Once you sit down and actually look at how you use your car, you’ll probably realise that the way that you travel is in part dictated by the fact that your car is always available, and there are things you could do to make your journeys more bike-friendly. If you’re riding to work, can you pop into the shops on the way home more regularly, so you don’t have to do a bigger grocery trip as often? If you currently drive to work, is it a short enough journey to do by bike? if not, can you combine a bike trip with the train or the bus?

You’ll need to work out how many of your journeys could be made by bike. But be optimistic: research shows that e-bike riders make longer trips than regular bike riders. If you’re planning to go car-free then you’ll need to be able to cover the large majority of car journeys on two wheels. but if you’re only replacing one of your cars you have a lot more flexibility in terms of the journeys you do by bike.

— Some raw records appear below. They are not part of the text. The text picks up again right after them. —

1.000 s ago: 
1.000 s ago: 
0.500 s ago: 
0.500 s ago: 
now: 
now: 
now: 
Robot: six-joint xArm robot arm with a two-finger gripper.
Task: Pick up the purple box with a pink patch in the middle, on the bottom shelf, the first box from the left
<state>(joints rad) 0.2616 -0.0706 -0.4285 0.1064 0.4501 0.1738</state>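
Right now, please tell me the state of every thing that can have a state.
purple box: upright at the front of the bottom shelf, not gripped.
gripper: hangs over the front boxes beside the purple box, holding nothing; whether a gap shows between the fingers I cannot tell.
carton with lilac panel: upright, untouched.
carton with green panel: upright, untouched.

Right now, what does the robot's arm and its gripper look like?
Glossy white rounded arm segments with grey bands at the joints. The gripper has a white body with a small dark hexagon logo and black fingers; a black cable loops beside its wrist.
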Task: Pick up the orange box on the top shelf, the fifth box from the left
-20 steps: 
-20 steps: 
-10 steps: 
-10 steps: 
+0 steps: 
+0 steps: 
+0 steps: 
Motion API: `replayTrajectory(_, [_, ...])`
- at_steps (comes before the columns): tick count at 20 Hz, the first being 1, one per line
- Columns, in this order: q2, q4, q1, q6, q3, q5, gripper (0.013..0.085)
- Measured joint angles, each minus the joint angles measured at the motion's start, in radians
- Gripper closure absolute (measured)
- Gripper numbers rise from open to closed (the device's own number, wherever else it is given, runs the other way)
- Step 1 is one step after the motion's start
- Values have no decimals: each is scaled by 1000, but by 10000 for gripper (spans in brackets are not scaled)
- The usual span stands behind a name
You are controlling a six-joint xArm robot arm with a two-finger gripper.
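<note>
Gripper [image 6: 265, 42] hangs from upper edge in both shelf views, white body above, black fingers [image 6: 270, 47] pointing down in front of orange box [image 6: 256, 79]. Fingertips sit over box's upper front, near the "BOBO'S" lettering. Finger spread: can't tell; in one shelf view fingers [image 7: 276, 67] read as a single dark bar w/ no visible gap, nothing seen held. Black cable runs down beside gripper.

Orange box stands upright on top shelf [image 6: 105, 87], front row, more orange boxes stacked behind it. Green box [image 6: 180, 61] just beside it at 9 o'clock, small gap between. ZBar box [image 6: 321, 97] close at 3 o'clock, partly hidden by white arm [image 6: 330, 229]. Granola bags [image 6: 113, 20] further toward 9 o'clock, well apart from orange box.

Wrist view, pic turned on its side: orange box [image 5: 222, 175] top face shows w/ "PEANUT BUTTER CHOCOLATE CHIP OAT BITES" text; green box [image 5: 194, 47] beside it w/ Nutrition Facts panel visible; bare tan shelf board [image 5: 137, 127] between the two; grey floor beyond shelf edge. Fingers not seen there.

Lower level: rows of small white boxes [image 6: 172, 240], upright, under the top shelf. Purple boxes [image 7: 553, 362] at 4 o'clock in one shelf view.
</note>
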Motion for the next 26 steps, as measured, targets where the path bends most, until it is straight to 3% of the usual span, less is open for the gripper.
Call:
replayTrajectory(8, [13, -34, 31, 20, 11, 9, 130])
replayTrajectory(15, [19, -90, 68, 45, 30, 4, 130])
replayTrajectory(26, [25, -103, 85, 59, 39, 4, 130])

Get a bike that fits your needs

Once you’ve nailed down what it is you actually need to do, you can look for an e-bike that’ll fit the bill. And the good news is that there’s a massive range of different bikes out there: there’s going to be one that’s right for you somewhere.

Firstly, what do you need to carry? If you’ve looked at what you use your car for and realised that nearly all of the time what you’re carrying is just yourself and a bag of some sort, then pretty much any e-bike will be able to cope with that. 

There are other considerations, of course. For example, if you currently commute by public transport but drive to the station, then a folding bike will make a lot of sense: you can take it on the train and use it for both ends of your journey. A folding bike also makes a lot of sense if you don’t have much indoor space to store a bike: you don’t want to be leaving an expensive e-bike locked up on the street in the rain.

If part of your week is filling up a car boot with the family shopping, or moving kids about, then you’ll need something that can cope with more of a load. Generally when we’re talking about bikes that can replace cars, this is the territory we’re in: the territory of cargo bikes.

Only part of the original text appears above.